La Fura dels Baus reivindica en Málaga al Bach más hedonista

Momento del espectáculo, donde se mezcla música clásica, electrónica, flamenco y videocreación. /Ñito Salas
Momento del espectáculo, donde se mezcla música clásica, electrónica, flamenco y videocreación. / Ñito Salas

La histórica compañía catalana rescata una cantata profana del genio alemán para rendir homenaje a la cerveza en un espectáculo explosivo

Alberto Gómez
ALBERTO GÓMEZ

Pocas compañías se atreverían a interpretar una obra de Johann Sebastian Bach dos siglos después incorporándole música electrónica, flamenco y videocración para acabar convirtiendo el teatro, por qué no, en una feliz taberna. Ahora que cualquier sacrilegio, por hilarante que sea, guarda el riesgo de acabar ante la Audiencia Nacional, la provocación de la Fura dels Baus cobra especial sentido. El histórico grupo catalán, que en las últimas cuatro décadas ha hecho del riesgo una forma de entender el arte, desempolva una cantata profana del genio alemán, ‘BWV 212’, también conocida como ‘Cantata de los campesinos’, para rendir homenaje a la cerveza y otros placeres de la vida desde una sorprendente mezcla entre concierto y ‘performance’, crítica social y sentido del humor burlesco, un brebaje poco recomendable para los adscritos al purismo.

La Fura abrió ayer las puertas del Teatro Cervantes al universo mundano y hedonista de Bach, que no solo de composiciones religiosas vivía el padre de la música barroca, y lo hizo sin traicionar el espíritu de la partitura original. Aquí reside uno de los mayores aciertos de ‘Free Bach 212’, cuya esencia no queda empañada por las continuas encrucijadas interdisciplinarias que van sucediéndose durante los noventa minutos que dura el espectáculo. Enmarcada en la trigésimo quinta edición del Festival de Teatro de Málaga, la obra llenó el patio de butacas y buena parte de los palcos y plateas del Cervantes, que hoy vuelve a programarla. Como un último trago de cerveza, la larga ovación final respaldó la atrevida propuesta ‘furera’.
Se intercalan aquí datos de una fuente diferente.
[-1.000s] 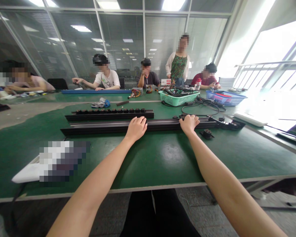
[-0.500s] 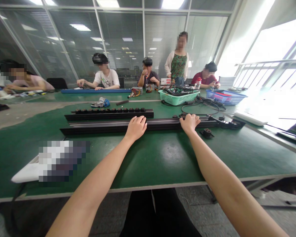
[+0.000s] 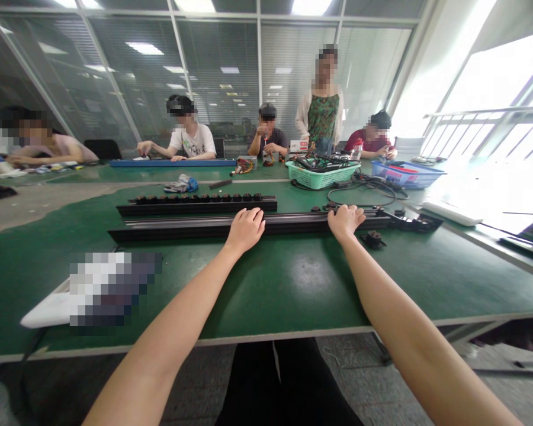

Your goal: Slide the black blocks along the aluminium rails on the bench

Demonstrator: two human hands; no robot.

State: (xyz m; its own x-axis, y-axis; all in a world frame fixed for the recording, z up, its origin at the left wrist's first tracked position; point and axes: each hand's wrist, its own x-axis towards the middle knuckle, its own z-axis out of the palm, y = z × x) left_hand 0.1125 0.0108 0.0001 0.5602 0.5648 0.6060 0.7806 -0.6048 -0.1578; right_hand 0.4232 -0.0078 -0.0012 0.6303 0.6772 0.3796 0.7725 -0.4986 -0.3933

Con dirección musical de Pavel Amilcar, Thor Jorgen y Miki Espuma, este último uno de los fundadores de La Fura y alma del espectáculo, ‘Free Bach 212’ ofrece la cantata de Bach interpretada por el cuarteto historicista Divina Mysteria como elemento troncal de la obra, de la que van surgiendo ramificaciones de música clásica (extraordinarios la mezzosoprano Eulàlia Fontova y el barítono Joan García-Gomà), electrónica (mediante los sintetizadores que el propio Espuma tiene sobre el escenario) y flamenco. Ya sea con la cantaora Mariola Membrives reivindicando el poder de la cerveza («¿Qué es la vida sin cerveza? / No hay pasión, todo es tristeza») o con el rap de García-Gomà, que por un momento abandona su condición de barítono para atreverse con un tema-protesta del grupo mexicano de rock Molotov («Hay que arrancar el problema de raíz / y cambiar al gobierno de nuestro país»), el espectáculo destila intensidad hasta el final gracias a una serie de momentos álgidos que Espuma y compañía intercalan con la partitura original.

Ñito Salas

La elección de la cantata, un de las pocas composiciones profanas de Bach, no es casual. La Fura rescata su espíritu más jocoso barnizado de crítica social; la acción de la obra se centra en una taberna donde una pareja alaba y critica a la vez, como una relación de necesidad y odio, al recaudador de impuestos local, en cuyo honor el pueblo organiza una fiesta que no acabará bien. Las videocreaciones de David Cid y los sonidos de Espuma, aunque a veces redundantes, crean la atmósfera idónea para la trama. La puesta en escena es sencilla, sin más ‘atrezzo’ que unos maniquíes con formas animales, humanos incluidos, y un telón de fondo donde se proyectan las imágenes o se reflejan los movimientos de los intérpretes.

Espuma deja por momentos sus sintetizadores para acompañar a Membrives al cante con una mezcladora de cemento o servirse un vaso de cerveza, probablemente en homenaje a Bach. Hoy queda una oportunidad para comprobar por qué La Fura, con una marcada vocación renovadora desde su fundación hace casi cuarenta años, se ha convertido en un grupo de culto con miles de seguidores en todo el mundo.